Skipton’s 100% LTV mortgage launch stirs debate on access to homeownership
It has been very interesting to read about (and into) the hullabaloo that has engulfed the mortgage market over the last few days since the launch of Skipton’s 100% LTV mortgage.
In a way, this of course hasn’t been a ‘story’ confined merely to the pages of our trade media, and the wider national personal finance pages, and that’s because it raises questions and issues which have a much broader focus/remit and a societal impact based on where UK housing currently sits and how it can (or can’t) be accessed.

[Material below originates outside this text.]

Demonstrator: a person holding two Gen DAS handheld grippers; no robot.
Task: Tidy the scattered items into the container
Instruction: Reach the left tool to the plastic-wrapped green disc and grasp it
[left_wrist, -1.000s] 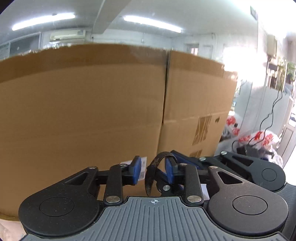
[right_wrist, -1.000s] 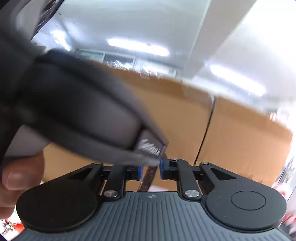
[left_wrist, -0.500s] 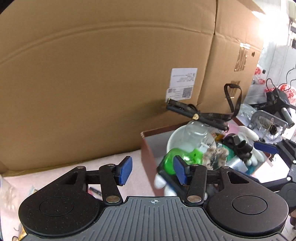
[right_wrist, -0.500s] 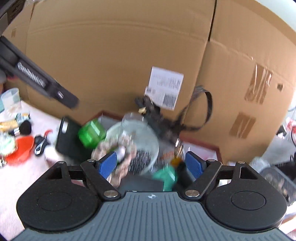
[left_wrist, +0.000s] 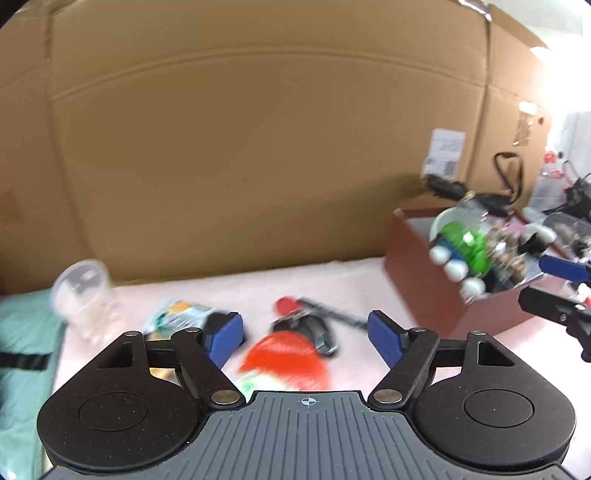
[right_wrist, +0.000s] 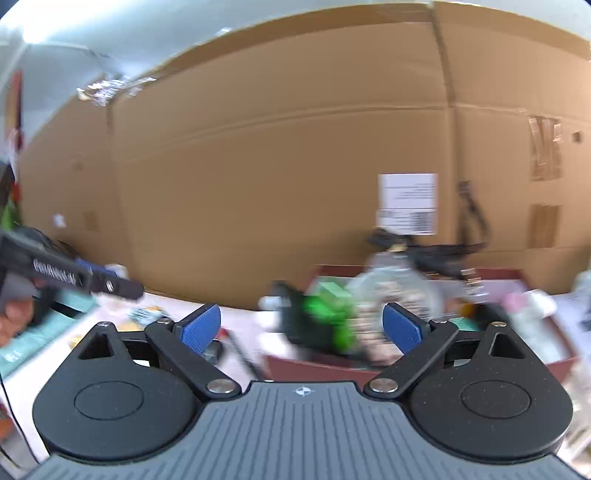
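Brown container (left_wrist: 413, 258) crammed with items, at the right on the pink surface (left_wrist: 332, 277).
Red bowl (left_wrist: 291, 354), black mouse (left_wrist: 317, 332) and clear cup (left_wrist: 86, 291) lie scattered to its left; left gripper (left_wrist: 304, 332) and right gripper (right_wrist: 301, 326) both gape wide, holding nothing.

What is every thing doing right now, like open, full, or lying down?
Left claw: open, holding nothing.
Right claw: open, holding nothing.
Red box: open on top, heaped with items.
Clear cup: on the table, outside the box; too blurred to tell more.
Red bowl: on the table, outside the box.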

After all, we have millions of people currently renting in the private rental sector (PRS) right now, many of whom may – perhaps up until this point – have felt they had little to no chance of buying a first home of their own.
That they are destined to stay in rental accommodation for the rest of their lives and that, without access to a Bank of Mum & Dad, they have no means of securing even a 5% deposit, which – up until now – has been the minimum they required to even start on a house-buying journey.
For those people, this product launch may well change that narrative to a point where buying a home is not the pipe dream they believe it to be, and where they have a genuine hope that home ownership is not beyond their reach.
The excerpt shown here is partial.